As an example of a mean-variance calculation, we will now consider the continuous uniform random variable which we have introduced a little earlier.
This is the continuous analog of the discrete uniform, for which we have already seen formulas for the corresponding mean and variance.
So let us now calculate the mean or expected value for the continuous case.
The mean is defined as an integral that ranges over the entire real line.
On the other hand, we recognize that the density is equal to 0 outside the interval from a to b, and therefore, there is going to be no contribution to the integral from those x’s outside that interval.
This means that we can integrate just over the interval from a to b.
And inside that interval, the value of the density is 1 over b minus a.
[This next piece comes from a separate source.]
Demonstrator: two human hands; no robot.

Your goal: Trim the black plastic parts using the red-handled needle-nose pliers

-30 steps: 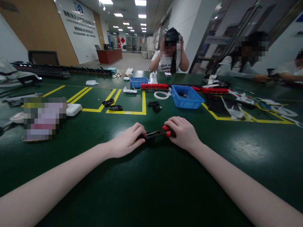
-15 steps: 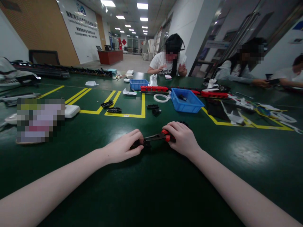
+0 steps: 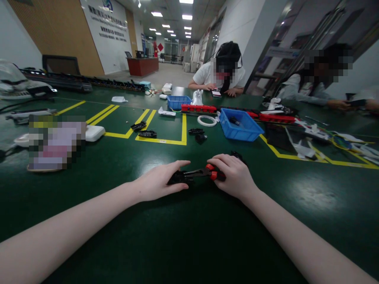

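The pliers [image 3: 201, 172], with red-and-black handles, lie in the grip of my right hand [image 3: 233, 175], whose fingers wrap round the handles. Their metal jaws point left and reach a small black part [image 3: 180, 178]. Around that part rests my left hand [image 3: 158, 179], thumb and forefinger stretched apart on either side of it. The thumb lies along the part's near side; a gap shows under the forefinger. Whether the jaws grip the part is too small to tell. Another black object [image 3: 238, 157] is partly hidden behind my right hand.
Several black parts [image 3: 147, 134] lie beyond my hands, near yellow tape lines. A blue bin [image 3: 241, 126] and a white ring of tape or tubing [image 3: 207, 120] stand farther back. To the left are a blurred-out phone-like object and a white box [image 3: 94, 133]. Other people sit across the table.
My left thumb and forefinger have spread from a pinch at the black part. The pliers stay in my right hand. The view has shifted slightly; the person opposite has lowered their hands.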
We can carry out this integration and find an answer equal to a plus b over 2, which, interestingly, also happens to be the same as in the discrete case.
In fact, we could find this answer without having to run this integration.
We could just recognize that this PDF is symmetric around the midpoint of the interval, and the midpoint is a plus b over 2.
We now continue with what is involved in the calculation of the expected value of the square of the random variable.
Using the expected value rule, this is the integral of x squared times the density, but because of the same argument as before, we only need to integrate from a to b.
We can evaluate this integral, and the answer turns out to be 1 over (b minus a) times (b cube over 3 minus a cube over 3).
The reason why these cubic terms appear is that the integral of the x square function is x cube divided by 3.
Now that we have this quantity available, we’re ready to calculate the variance using this alternative formula, which, as we have often discussed, usually provides us a quicker way to carry out the calculation.
We take this term, insert it here.
We take the square of this term, insert it here.
Carry out some algebra, and eventually we find an answer which is equal to b minus a squared over 12.
And this is the formula for the variance of a uniform random variable.
We can take the square root of this expression to find the standard deviation, and the standard deviation is going to be b minus a divided by the square root of 12.
A few observations.
First, the formula looks quite similar to the formula for the variance that we had in the discrete case, except that in the discrete case, we have this extra additive factor of 2.
More interestingly, and perhaps more important, is that the standard deviation is proportional to the width of this uniform.
The wider it is, the larger the standard deviation will be.
And this conforms to our intuition that the standard deviation captures the width of a particular distribution.
And the variance, of course, becomes larger when the width is larger.
And as far as the variance is concerned, it increases with the square of the length of the interval over which we have our distribution.